━━ Records provided ━━

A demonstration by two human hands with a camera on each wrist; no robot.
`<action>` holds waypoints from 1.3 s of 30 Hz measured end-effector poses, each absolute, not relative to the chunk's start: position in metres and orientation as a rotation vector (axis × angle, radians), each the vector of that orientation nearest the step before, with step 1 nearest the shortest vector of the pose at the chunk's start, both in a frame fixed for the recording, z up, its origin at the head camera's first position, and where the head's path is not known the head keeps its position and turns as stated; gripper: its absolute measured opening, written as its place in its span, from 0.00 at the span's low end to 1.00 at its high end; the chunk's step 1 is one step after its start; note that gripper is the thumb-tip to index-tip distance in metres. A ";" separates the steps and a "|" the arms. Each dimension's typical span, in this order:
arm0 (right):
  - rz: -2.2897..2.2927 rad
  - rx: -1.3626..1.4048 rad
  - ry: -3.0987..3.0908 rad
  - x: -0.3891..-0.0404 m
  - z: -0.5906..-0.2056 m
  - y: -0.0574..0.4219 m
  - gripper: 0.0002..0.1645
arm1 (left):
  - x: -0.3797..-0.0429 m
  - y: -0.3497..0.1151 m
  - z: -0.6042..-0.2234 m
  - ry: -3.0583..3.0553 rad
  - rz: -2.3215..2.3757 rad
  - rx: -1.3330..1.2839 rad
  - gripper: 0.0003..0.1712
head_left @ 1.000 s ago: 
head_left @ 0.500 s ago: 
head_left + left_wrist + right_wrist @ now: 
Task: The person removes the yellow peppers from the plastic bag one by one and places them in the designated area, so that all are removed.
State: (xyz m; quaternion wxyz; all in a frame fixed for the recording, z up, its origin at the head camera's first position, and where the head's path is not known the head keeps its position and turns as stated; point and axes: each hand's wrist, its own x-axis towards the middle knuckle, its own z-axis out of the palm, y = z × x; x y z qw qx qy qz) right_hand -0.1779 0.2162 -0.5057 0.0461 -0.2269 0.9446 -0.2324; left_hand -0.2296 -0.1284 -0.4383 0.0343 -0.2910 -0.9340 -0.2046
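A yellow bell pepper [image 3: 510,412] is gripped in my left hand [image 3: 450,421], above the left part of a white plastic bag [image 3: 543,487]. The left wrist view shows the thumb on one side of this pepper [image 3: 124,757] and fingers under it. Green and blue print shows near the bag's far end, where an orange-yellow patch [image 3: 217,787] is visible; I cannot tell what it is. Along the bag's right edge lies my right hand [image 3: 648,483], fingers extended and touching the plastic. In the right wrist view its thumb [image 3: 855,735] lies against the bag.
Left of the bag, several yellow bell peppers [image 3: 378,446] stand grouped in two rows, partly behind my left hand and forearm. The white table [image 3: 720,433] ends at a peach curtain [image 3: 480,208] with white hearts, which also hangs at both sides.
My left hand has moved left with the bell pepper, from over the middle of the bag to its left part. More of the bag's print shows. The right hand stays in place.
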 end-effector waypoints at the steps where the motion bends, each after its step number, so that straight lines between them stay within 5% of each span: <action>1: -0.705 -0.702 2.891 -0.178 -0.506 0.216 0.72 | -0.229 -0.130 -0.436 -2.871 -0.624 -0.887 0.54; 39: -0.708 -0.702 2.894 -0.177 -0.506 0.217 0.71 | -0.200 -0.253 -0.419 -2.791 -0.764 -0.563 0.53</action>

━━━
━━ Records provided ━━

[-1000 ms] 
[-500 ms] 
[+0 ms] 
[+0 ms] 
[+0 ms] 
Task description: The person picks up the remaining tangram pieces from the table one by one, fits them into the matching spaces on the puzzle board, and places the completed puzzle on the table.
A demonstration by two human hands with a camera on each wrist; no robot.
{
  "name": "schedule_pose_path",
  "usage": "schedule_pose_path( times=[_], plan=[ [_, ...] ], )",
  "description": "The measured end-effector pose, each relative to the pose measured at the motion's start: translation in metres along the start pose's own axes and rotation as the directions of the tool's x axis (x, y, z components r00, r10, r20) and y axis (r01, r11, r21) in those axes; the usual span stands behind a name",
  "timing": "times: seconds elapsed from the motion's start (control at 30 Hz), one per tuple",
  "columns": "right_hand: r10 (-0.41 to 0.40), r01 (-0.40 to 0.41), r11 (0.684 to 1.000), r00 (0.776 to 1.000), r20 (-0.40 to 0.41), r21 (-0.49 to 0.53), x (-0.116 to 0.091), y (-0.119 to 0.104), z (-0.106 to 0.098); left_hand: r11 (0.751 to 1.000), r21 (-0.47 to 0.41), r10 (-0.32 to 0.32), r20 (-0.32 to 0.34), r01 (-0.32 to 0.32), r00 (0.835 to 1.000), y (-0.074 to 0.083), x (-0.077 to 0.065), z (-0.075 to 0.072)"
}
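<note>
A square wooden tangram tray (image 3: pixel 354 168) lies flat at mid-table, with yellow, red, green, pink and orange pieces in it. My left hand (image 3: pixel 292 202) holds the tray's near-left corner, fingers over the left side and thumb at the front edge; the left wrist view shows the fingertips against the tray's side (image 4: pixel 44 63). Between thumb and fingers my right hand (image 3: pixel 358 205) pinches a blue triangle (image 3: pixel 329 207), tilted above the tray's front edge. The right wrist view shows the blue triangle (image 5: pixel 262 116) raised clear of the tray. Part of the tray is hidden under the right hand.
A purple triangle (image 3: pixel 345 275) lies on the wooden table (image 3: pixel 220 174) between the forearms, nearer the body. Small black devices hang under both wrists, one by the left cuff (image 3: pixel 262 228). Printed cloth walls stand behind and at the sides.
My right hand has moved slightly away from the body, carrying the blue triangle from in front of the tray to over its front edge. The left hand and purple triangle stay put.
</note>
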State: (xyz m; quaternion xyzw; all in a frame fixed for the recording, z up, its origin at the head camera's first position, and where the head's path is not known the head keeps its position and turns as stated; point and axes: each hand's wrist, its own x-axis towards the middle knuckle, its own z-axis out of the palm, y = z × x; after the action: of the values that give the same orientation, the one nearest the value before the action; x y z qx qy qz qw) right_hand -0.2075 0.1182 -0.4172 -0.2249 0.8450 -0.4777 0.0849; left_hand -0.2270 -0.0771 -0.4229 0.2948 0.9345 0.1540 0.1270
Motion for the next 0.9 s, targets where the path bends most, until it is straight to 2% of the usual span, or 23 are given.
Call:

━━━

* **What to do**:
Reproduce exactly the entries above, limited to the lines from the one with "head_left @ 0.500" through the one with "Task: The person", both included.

* **Completed task**:
head_left @ 0.500 s ago: 
head_left + left_wrist + right_wrist @ now: 
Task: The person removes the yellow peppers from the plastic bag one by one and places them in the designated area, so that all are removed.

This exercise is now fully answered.